After Constantine decided he needed support from the semi-literate multitudes, Christianity saw a rapid transition from the religion of hicks to a mainstream institution. And why not? Its followers were encouraged to shun worldly possessions, exhorted to deprive themselves of comfort and enjoyment. They considered poverty a virtue, strife a condition of salvation. They condemned themselves to hardship, and embraced a disenfranchised loserdom — which the powerful were more than happy to oblige.

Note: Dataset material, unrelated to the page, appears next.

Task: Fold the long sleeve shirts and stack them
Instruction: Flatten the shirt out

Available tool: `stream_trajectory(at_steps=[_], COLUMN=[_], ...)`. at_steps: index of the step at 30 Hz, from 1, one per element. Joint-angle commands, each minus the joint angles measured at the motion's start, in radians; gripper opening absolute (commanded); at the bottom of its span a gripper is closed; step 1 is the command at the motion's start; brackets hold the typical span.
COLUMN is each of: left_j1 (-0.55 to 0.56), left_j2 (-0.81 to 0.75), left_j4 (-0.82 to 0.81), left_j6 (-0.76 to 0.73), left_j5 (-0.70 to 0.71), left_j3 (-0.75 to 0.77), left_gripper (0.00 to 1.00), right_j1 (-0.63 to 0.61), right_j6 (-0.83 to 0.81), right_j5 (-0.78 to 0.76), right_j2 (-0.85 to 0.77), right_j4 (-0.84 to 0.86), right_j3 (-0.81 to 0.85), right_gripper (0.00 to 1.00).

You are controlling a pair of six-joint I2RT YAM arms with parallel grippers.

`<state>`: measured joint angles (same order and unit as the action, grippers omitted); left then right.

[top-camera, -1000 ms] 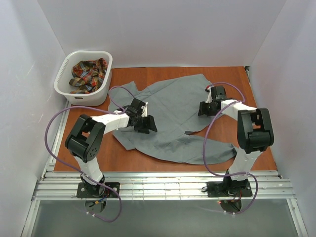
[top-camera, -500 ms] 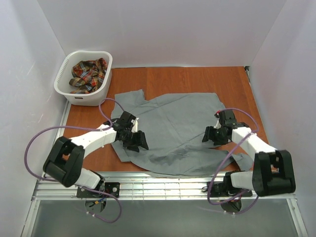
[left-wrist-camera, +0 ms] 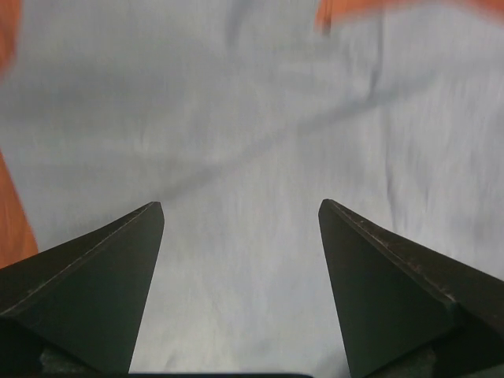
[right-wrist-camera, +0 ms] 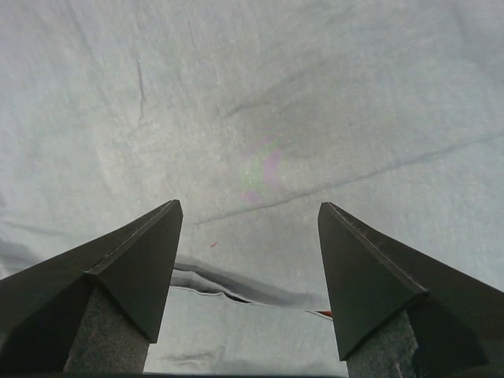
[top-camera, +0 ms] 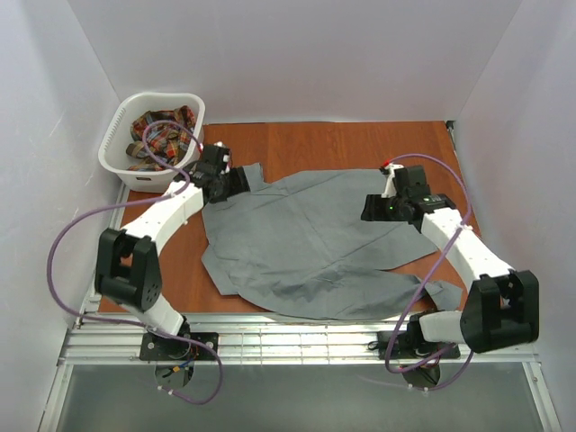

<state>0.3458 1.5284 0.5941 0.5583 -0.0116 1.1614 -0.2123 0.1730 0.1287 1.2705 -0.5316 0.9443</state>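
Top external alone shows plaid shirt point(top-camera: 160, 137) in basket point(top-camera: 148, 177); wrist views show left pincer point(left-wrist-camera: 240, 205), right pincer point(right-wrist-camera: 249, 205) apart.

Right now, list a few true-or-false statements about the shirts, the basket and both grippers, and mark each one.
1. The grey shirt lies spread out on the table. True.
2. The plaid shirt is stacked on the grey shirt. False: it lies crumpled in the white basket.
3. The left gripper is shut on a sleeve. False: its jaws are open and empty over grey cloth.
4. The right gripper is open above the grey shirt. True.
5. The basket stands at the table's far right corner. False: the far left corner.
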Motion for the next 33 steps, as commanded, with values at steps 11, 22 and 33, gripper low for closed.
stream_trajectory(at_steps=[11,22,33], left_j1=[-0.033,-0.045,-0.045], left_j2=[0.627,0.814,0.880], left_j4=[-0.091,-0.054,-0.011], left_j6=[0.048,0.107,0.066], left_j5=[0.395,0.506,0.368], left_j3=[0.596,0.695,0.667], left_gripper=[0.77,0.77,0.00], right_j1=[-0.234,-0.329,-0.335], right_j6=[0.026,0.056,0.098], right_j5=[-0.222,-0.230,-0.186], right_j2=[0.174,0.179,0.185], right_j4=[0.113,0.128,0.114], right_j3=[-0.121,-0.200,-0.255], right_gripper=[0.70,0.71,0.67])
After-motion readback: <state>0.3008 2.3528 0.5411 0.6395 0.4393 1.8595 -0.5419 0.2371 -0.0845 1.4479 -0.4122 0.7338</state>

Not only were the pious driven toward their paradise through a gauntlet of misery, but they were smug in the assurance that it was a reward of which their masters would be deprived. I’m sure the wealthy cried themselves to sleep, on their featherbeds, next to their mistresses.

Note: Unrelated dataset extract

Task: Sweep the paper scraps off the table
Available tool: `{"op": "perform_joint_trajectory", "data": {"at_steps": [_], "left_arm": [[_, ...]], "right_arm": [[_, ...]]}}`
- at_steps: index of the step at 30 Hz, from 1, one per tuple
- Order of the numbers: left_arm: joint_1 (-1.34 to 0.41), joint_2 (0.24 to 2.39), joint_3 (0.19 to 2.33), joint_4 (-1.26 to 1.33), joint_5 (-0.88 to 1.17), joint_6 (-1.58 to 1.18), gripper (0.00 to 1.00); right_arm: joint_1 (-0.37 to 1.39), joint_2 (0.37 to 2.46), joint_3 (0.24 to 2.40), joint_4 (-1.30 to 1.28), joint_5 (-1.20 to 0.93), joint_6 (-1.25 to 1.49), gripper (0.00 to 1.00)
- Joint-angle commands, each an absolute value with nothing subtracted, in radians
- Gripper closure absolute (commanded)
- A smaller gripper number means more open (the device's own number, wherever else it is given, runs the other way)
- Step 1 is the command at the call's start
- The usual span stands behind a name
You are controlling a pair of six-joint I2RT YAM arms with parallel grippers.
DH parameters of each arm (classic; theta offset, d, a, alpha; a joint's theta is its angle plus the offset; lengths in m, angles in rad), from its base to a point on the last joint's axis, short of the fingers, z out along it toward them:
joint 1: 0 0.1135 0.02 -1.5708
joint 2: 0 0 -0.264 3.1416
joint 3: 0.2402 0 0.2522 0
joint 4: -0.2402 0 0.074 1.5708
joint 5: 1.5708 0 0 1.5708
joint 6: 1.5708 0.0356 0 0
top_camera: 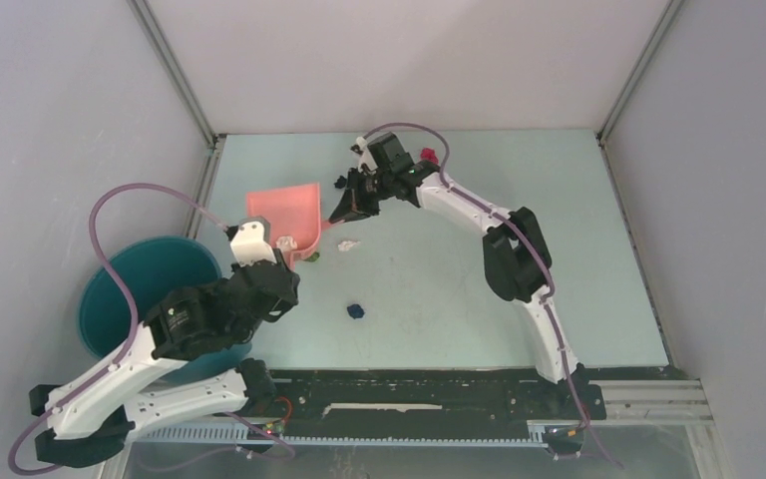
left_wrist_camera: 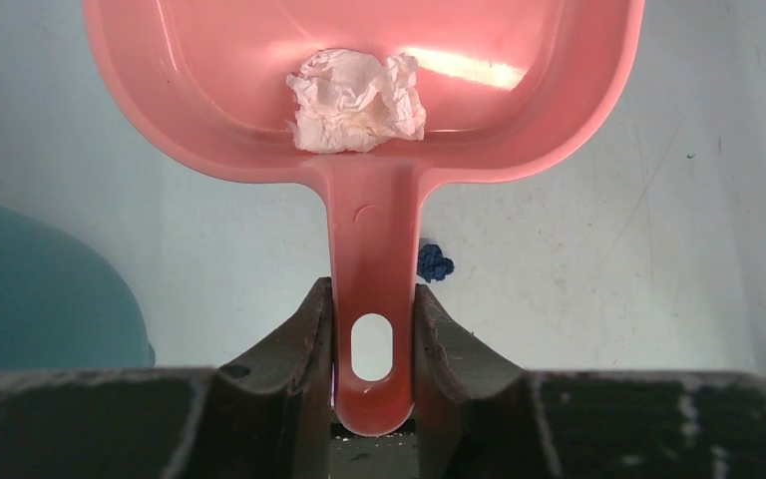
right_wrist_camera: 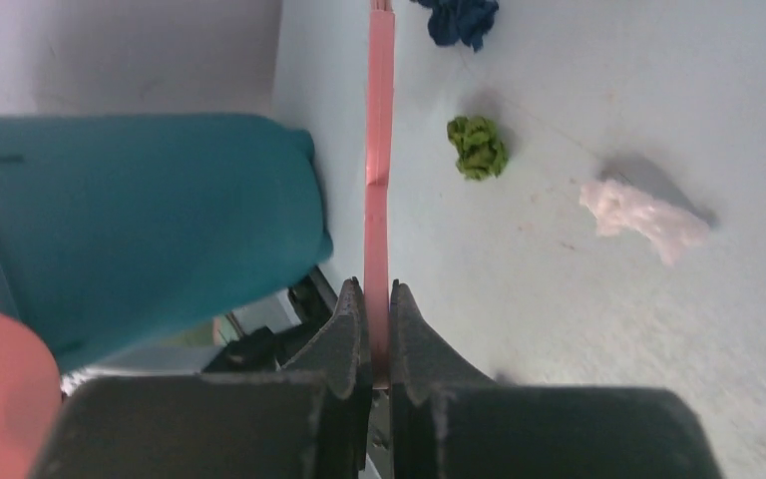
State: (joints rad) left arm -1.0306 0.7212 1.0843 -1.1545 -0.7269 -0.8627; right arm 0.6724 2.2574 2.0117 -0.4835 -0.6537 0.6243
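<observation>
Overhead, I see scraps [top_camera: 356, 310] loose on the worktop [top_camera: 439, 279] beside the dustpan [top_camera: 284, 212]. On the left wrist view, my left end effector [left_wrist_camera: 372, 309] is clamped on the dustpan's stem, with a white wad [left_wrist_camera: 357, 101] in the pan. On the right wrist view, my right end effector [right_wrist_camera: 379, 299] pinches a pink handle [right_wrist_camera: 379, 180], and a green scrap [right_wrist_camera: 477, 147] lies near it.

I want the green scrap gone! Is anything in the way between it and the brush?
Nothing visible. The green scrap lies on bare table right beside the brush, which the right gripper grips. The pale scrap lies beyond the green one, not between.
</observation>
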Motion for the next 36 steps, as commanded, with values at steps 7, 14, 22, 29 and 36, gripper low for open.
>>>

It suits our modern ownership class that the average, the mediocre, should aspire to an opulence as distant and unlikely as a magical afterlife, while undercutting themselves and the rest of us in the interim. Affluence is the new Heaven, and for most it’s as much a fiction as the old.
For centuries, the superiority of the “Anglo-Saxon race” (honkies, crackers, WASPs; those neither brown nor Catholic) was a “scientific fact.” It wasn’t just “obvious” at the time that human evolution was a progression toward some ideal end (whiteness), but coincidentally, the researchers who’d determined this found that they belonged to the very ethnic group they’d concluded to be the apex of all life on earth. Bully for them! Likewise Rand pictures herself among the capitalist chosen ones. All the manufacturing and transportation executives are gonna need a terrible novelist to play minstrel, and serenade them with affirmations. The elite’s — and presumably Rand’s — big gripe about the masses is that they refuse to know their place.
Incidentally, since 800K copies of this stinker are sold each year (barring those folks either coerced by collectivist teachers, tricked by the glassy-eyed zealots in their lives, or overcome with paroxysms of morbid obligation — i.e. me), there’s apparently an enormous chunk of humanity ready to join the select few — the elect, so to speak.
Which raises the question of what constitutes “superiority,” since so many people are burdened with unwarranted confidence in their abilities. Here on Earth, the economy is complicated, and fucking with regulations can create opportunities for an economic minority to game the system; regardless of the bill of goods Randroids are being sold about merit (by billionaires growing fatter on subsidies and tax breaks). Our economy collapsed partly in thanks to the repeal of Glass-Steagall; a law meant to protect the hard-earned money of the middle and lower classes — while it appreciates at a miserably slow rate in commercial savings accounts — from the risks surrounding the disposable capital wealthy dick-heads stick into investment banks.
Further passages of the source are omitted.